The entire publicity of the Gujarat government which ALWAYS means Chief Minister Modi's publicity -- is being supervised by his most trusted bureaucrat and principal secretary, Kailashnathan.
It has been found that Modi's office has smart plans, in this election year, to promote Modi on YouTube.
The online video channel MAY sign an agreement to insert a 10-second video clip of Modi in millions of videos listed on its site. If this agreement is signed it, will be a never-before-done kind of political campaign on an international platform by an Indian leader.
Unconfirmed reports claim that the agreement may cost upward of Rs 3 lakh a day and it will run for weeks till the election. It is well-known that Modi has accounts on Facebook, Twitter and many other sites, and that he is one of the most popular political leaders on social media sites. His account is believed to be run by Hiren Joshi, who was previously working with Vasundhara Raje in Rajasthan [ Images ].
Modi's office in Gandhinagar is one of the most smartly operated offices as far as news, information and reference material collection is concerned, where he takes the help of most trusted techies. Modi also has studios and supportive technology to make publicity material both in Sachivalay block 2 in Gandhinagar and at his home.
The chief minister has a full-time expert to make his films, videos and documentaries. Modi's office is also in negotiation to award a massive order for a Vikas Vatika booklet showcasing his achievements.
Not well known, or appreciated, is the fact that Modi is a first-rate copywriter with a folksy and populist style. He loves writing slogans and prose for posters and political graffiti etc.

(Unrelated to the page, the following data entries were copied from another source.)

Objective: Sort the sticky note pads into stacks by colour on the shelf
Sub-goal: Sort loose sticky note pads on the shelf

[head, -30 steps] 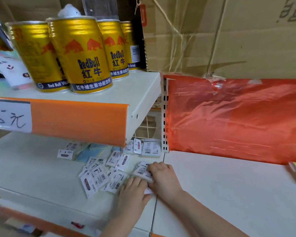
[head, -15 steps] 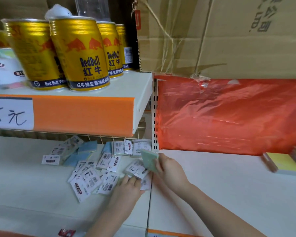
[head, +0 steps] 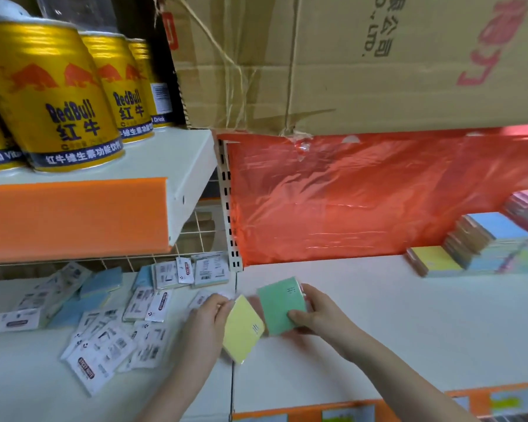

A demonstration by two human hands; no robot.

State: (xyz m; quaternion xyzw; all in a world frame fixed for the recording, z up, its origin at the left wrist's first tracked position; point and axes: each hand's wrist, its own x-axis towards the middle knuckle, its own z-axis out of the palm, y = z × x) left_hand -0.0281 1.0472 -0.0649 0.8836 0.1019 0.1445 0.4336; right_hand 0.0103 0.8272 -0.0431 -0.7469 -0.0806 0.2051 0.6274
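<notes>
I'm pinching the yellow pad (head: 243, 328) in my left hand (head: 206, 322) and the green pad (head: 282, 304) in my right hand (head: 319, 315), fingers gripping edges; both looking light, stiff, wrapper slippery

Two bare forearms enter from the bottom edge of the head view, each ending in an uncovered hand. No sleeve, cuff, glove, watch, bracelet or ring shows on either arm up to where the frame cuts them off. The left hand (head: 206, 322) shows its back and knuckles, the fingers slim. The right hand (head: 319, 315) shows a rounded thumb with a short, plain nail and no visible polish. Motion blur softens both wrists, so finer detail cannot be told.
</notes>
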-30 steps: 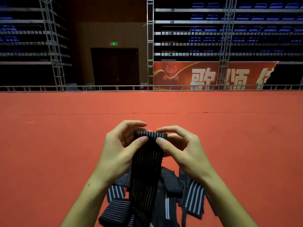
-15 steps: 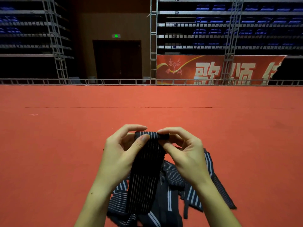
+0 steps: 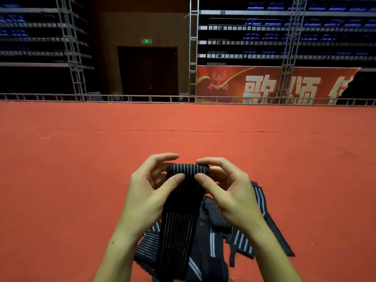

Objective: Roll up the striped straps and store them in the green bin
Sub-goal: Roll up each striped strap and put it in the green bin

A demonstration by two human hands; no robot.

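Strap first: the black elastic strap with thin white stripes [image 3: 183, 210] hangs from my fingers, its top end turned over into a small tight fold at the level of my fingertips, the rest trailing down to the loose pile of dark striped straps [image 3: 215, 231] on the red carpeted floor [image 3: 81, 180]. A second ago that top end was only pinched flat with my thumbs spread to its edges; now both thumbs have come in toward the middle, nearly touching, and the fold sits rounder, so I judge the first turn of the roll is started and nothing more. My left hand [image 3: 148, 192] grips the left side of the fold, thumb in front and fingers curled over behind it. My right hand [image 3: 227, 190] does the same on the right side, so the two hands are close together and both clamped on the same strap. The pile lies under and beyond my wrists, one strap reaching out to the right. No green bin shows in this view, so storing is still well ahead. Beyond the carpet stand a metal rail [image 3: 142, 97], a red banner with pale characters [image 3: 274, 86] and tiers of blue seats [image 3: 305, 23].
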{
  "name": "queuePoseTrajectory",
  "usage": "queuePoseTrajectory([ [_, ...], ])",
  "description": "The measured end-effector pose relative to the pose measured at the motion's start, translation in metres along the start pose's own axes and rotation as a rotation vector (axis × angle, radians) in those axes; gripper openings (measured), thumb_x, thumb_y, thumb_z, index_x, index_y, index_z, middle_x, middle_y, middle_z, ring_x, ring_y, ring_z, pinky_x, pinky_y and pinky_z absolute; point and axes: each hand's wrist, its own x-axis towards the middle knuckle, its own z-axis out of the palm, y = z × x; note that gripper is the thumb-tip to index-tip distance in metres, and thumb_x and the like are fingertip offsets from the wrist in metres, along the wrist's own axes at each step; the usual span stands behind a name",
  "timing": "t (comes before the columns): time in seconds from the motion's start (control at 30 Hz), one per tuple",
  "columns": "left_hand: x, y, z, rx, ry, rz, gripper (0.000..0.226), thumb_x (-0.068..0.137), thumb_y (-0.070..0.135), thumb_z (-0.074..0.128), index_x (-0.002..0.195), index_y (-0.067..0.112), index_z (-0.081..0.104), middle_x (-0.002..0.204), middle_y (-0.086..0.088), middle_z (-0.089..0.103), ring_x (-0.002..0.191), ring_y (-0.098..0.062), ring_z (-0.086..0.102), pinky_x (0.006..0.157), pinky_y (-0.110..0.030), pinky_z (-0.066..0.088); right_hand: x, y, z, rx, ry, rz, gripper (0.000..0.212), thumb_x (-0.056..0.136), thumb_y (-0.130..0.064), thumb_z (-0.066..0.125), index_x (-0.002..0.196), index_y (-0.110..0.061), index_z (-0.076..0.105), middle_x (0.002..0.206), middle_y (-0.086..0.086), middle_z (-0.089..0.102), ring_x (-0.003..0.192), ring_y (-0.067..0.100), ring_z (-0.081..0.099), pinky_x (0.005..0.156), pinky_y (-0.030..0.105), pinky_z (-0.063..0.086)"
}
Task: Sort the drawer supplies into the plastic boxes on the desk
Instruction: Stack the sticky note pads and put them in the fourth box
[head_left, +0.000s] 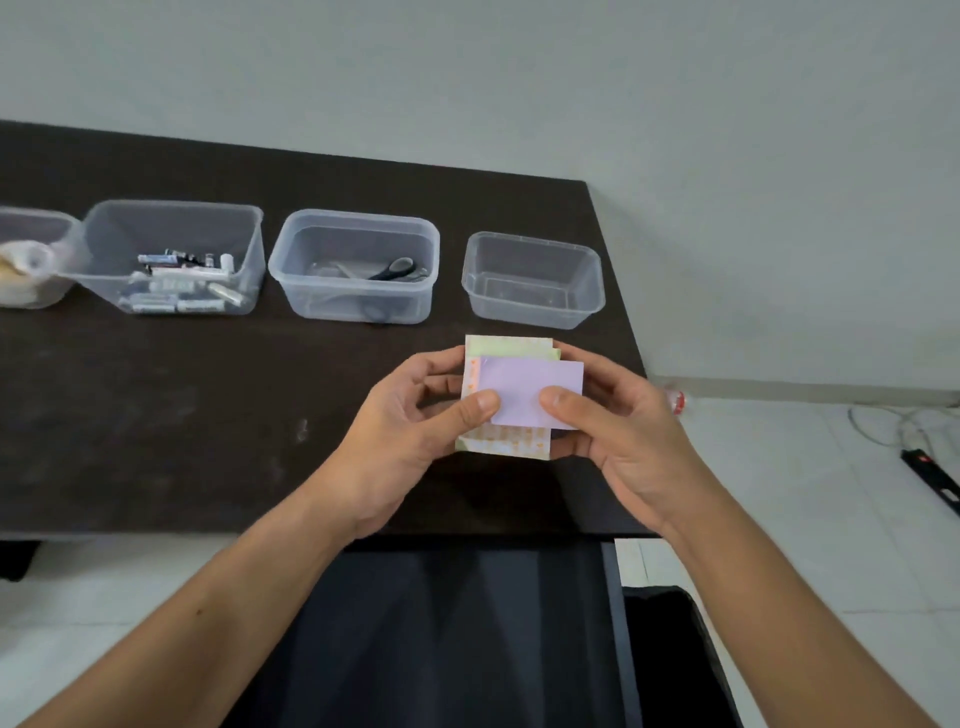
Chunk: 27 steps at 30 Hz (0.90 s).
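Surface (156, 415): one dark brown top with scuffed, dusty patches, set against a plain pale wall (519, 78); white tiled floor (805, 493) lies to the right, carrying one black power strip (935, 475) and loose pale cables (893, 423). Plastic boxes in view: four, in one row along the far half of the surface. The leftmost box (31, 228) is cut off by the frame edge and holds pale rolled material. The second box (174, 257) holds a pile of batteries (176, 286). The third box (356, 265) holds one pair of black-handled scissors (395, 268). The fourth box (533, 279) holds nothing. Note pads (511, 395): one small stack, held above the surface just in front of the fourth box, with a lilac sheet on top and green and orange-patterned layers beneath. Left hand (410, 421) grasps the stack's left edge, thumb on top. Right hand (618, 431) grasps the right edge likewise. One open dark drawer (441, 623) sits below the near edge.
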Motion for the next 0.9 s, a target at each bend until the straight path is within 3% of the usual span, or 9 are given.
queuePoseTrajectory([
  [0.13,0.038,0.031,0.005,0.076,-0.013,0.041,0.052,0.085,0.017,0.076,0.136,0.015,0.066,0.111,-0.001,0.08,0.107,-0.019,0.076,0.087,-0.028,0.061,0.038,-0.024,-0.001,0.006,0.06,-0.003,0.052,0.076,-0.022,0.082,0.127,-0.018,0.072,0.117,0.004,0.079,0.108,0.027,0.077,0.074,0.043,0.065],
  [0.27,0.083,0.063,0.012,0.19,-0.047,0.069,0.045,0.09,0.018,0.075,0.134,0.018,0.068,0.117,-0.002,0.079,0.112,-0.016,0.074,0.095,-0.027,0.059,0.08,-0.046,-0.009,0.017,0.123,-0.009,0.06,0.073,-0.027,0.085,0.129,-0.012,0.071,0.121,0.009,0.078,0.109,0.029,0.076,0.079,0.043,0.062],
  [0.37,0.114,0.077,0.019,0.252,-0.068,0.076,0.03,0.096,0.012,0.072,0.125,0.021,0.072,0.113,0.002,0.081,0.107,-0.01,0.075,0.09,-0.021,0.058,0.106,-0.059,-0.019,0.007,0.163,-0.007,0.065,0.072,-0.029,0.087,0.132,-0.012,0.07,0.123,0.007,0.077,0.112,0.028,0.075,0.081,0.041,0.06],
  [0.63,0.168,0.061,0.026,0.358,-0.067,0.011,0.026,0.106,0.016,0.061,0.13,0.018,0.071,0.118,-0.002,0.08,0.114,-0.021,0.074,0.108,-0.044,0.055,0.151,-0.052,-0.04,-0.071,0.181,0.062,0.043,0.092,-0.02,0.081,0.134,-0.015,0.07,0.125,0.008,0.076,0.115,0.025,0.075,0.089,0.046,0.063],
  [0.8,0.194,0.045,0.023,0.423,-0.052,-0.095,0.023,0.108,0.019,0.057,0.128,0.02,0.07,0.12,0.001,0.077,0.116,-0.019,0.072,0.11,-0.046,0.053,0.17,-0.045,-0.042,-0.208,0.157,0.143,0.039,0.097,-0.025,0.076,0.135,-0.017,0.07,0.121,0.001,0.078,0.112,0.019,0.076,0.089,0.039,0.064],
  [0.9,0.206,0.037,0.022,0.464,-0.064,-0.15,0.025,0.107,0.019,0.058,0.13,0.018,0.068,0.122,0.001,0.076,0.119,-0.02,0.069,0.111,-0.047,0.052,0.178,-0.039,-0.04,-0.307,0.17,0.173,0.025,0.101,-0.028,0.071,0.124,-0.018,0.075,0.111,-0.003,0.082,0.107,0.019,0.077,0.088,0.038,0.064],
])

The Gujarat government has special plans for a publicity blitz in the tribal districts of Gujarat. Tribals comprise around 14 per cent of the population and are equal in number to the Patels. Huge LCD screens and mobile vans have been ordered, at a daily cost of Rs 45,000, for travel to tribal towns and villages to publicise the government's achievements.
Congress leaders allege that the Modi government spends money even to get 'Likes' for Modi on social media sites. One of the Congress leaders involved in his party's publicity and planning complains, "For every click on 'Like' Rs 17 is spent."
It is already known that APCO Worldwide, the US-based multinational, has been engaged to do publicity work for Modi. And for advertising and marketing in New Delhi [ Images ], the Gujarat government has engaged a professional woman with a background in marketing at an extraordinarily high cost. The Gujarat government has a resident commissioner in New Delhi, Bharat Lal, an able bureaucrat who operates smoothly and diligently among the bureaucracy, media and legal professionals in the capital.
Rediff.com tried to contact the Gujarat government for its version but could not elicit a response.